WHAT TO PRODUCE: Would you transcribe the records below from the line with "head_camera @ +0" to the line with "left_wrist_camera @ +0", ends included, exactly and with nothing more, leaving the pictures out?

RECORDS FOR THIS EXERCISE section start

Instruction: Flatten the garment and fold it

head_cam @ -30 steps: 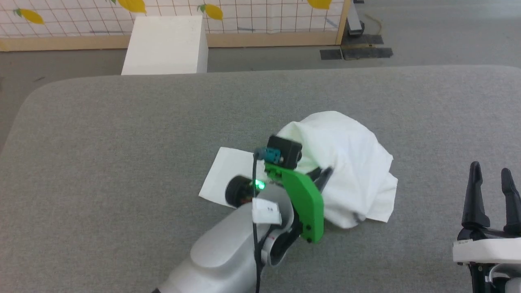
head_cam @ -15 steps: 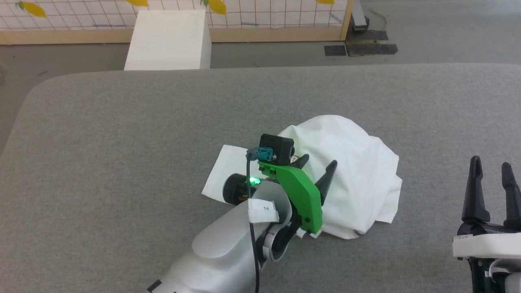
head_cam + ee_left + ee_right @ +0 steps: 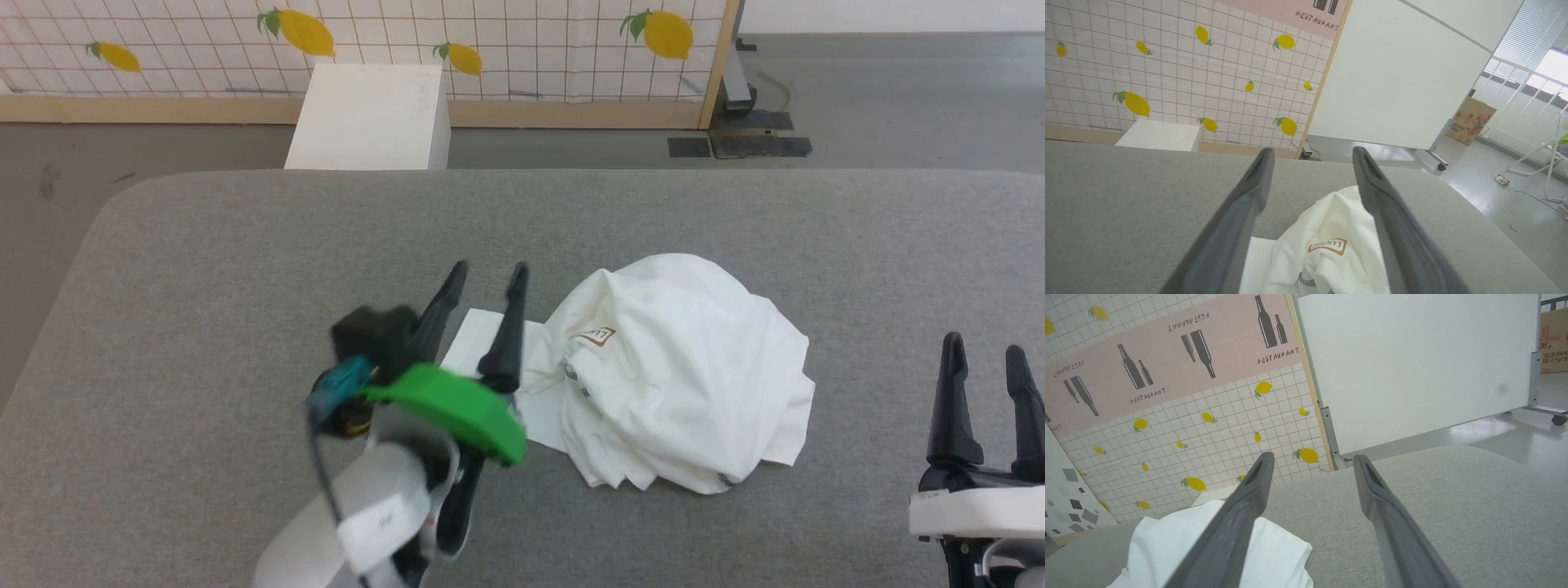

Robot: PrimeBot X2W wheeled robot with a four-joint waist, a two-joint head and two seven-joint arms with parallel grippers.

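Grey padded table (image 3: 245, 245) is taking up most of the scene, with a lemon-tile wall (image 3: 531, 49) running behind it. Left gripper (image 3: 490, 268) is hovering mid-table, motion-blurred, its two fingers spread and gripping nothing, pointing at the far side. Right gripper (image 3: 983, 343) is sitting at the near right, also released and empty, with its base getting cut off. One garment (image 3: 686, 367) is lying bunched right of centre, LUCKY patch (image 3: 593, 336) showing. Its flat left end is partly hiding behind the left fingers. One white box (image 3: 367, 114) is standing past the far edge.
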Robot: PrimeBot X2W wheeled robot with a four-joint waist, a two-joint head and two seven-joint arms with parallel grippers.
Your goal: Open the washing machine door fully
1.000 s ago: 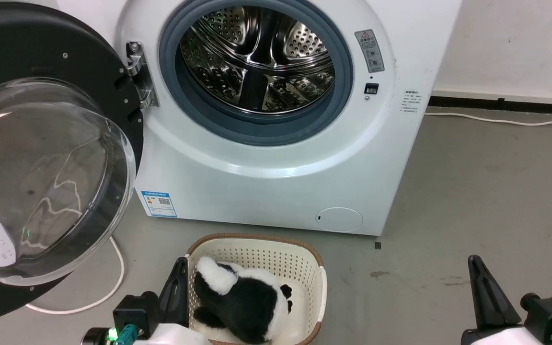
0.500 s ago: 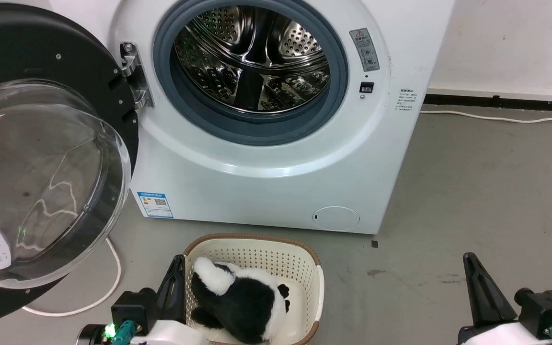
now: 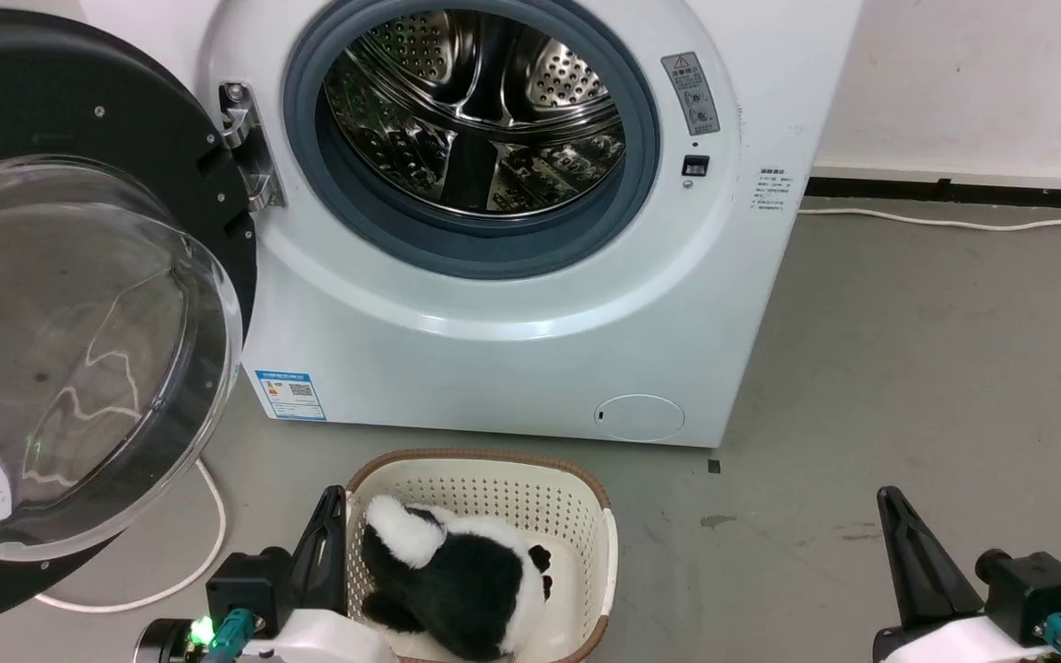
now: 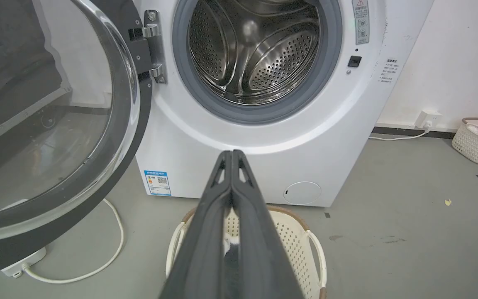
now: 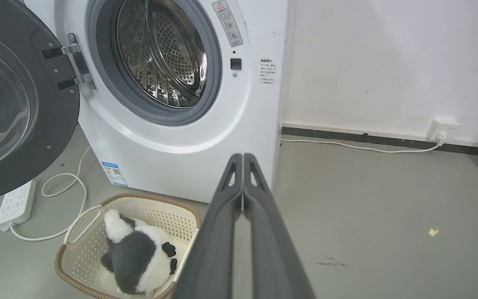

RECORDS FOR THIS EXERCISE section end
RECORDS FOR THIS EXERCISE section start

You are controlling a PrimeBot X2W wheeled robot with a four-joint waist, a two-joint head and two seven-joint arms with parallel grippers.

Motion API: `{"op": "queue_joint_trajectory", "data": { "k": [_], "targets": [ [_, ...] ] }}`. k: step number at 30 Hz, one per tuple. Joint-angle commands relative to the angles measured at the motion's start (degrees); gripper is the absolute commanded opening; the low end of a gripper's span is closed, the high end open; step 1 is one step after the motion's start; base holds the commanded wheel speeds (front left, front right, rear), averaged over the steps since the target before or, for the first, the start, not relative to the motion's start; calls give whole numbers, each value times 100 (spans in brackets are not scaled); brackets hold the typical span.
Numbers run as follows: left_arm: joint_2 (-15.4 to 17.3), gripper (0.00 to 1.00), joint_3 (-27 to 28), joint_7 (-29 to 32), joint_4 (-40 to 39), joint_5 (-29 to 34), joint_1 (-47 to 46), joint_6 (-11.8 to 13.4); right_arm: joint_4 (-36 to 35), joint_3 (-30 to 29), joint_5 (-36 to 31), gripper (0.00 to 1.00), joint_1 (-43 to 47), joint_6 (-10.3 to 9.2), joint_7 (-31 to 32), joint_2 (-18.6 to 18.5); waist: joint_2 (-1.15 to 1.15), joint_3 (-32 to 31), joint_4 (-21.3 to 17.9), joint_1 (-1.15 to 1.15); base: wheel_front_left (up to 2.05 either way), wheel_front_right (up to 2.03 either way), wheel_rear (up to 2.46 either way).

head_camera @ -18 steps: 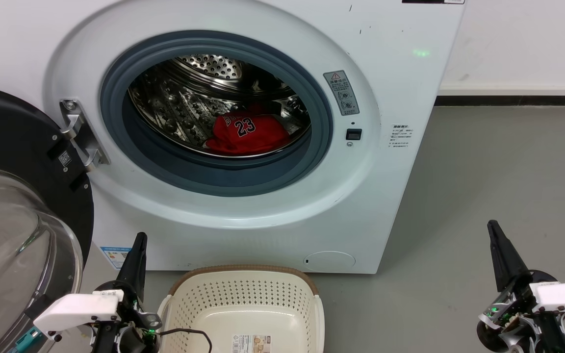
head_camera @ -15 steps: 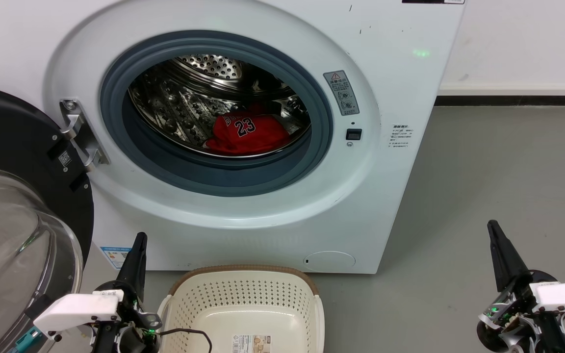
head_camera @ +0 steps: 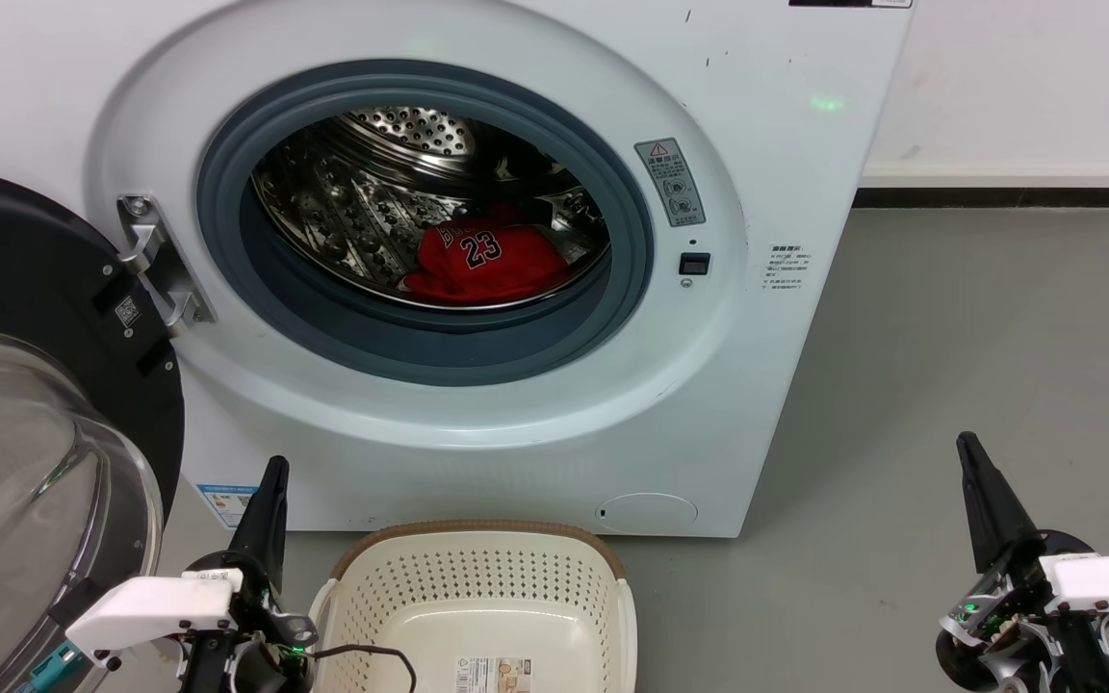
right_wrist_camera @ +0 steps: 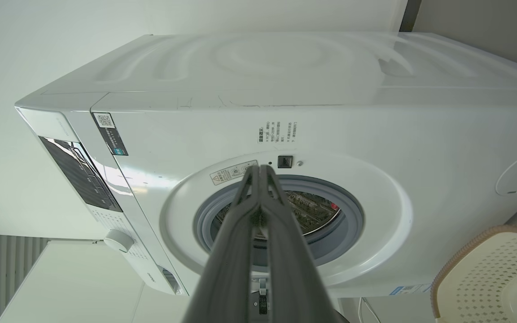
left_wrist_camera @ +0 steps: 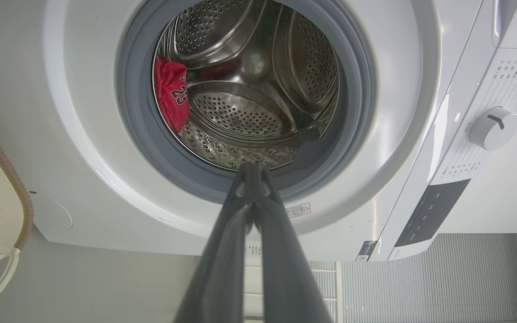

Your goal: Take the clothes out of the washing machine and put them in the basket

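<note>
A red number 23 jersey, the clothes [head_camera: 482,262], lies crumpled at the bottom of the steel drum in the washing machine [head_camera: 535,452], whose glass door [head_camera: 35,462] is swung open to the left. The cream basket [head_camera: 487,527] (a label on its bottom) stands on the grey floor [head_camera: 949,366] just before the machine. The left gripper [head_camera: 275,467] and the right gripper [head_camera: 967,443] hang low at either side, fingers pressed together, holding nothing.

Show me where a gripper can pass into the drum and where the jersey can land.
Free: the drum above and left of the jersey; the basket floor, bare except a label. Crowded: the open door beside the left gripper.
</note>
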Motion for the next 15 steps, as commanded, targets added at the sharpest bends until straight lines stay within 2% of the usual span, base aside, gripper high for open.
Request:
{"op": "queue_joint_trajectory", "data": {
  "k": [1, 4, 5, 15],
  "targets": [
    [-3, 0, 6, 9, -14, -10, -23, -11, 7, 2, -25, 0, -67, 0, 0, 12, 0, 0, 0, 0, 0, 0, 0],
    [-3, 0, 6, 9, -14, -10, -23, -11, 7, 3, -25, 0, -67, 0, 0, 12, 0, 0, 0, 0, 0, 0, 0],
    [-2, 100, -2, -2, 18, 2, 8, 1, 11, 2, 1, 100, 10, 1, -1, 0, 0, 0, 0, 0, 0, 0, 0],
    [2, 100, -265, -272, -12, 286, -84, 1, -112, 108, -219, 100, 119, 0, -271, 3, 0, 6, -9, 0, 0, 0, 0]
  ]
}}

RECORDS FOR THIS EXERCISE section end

SOLUTION FOR THIS EXERCISE:
head_camera @ +0 steps: 
right_wrist_camera @ +0 steps: 
left_wrist_camera @ +0 steps: 

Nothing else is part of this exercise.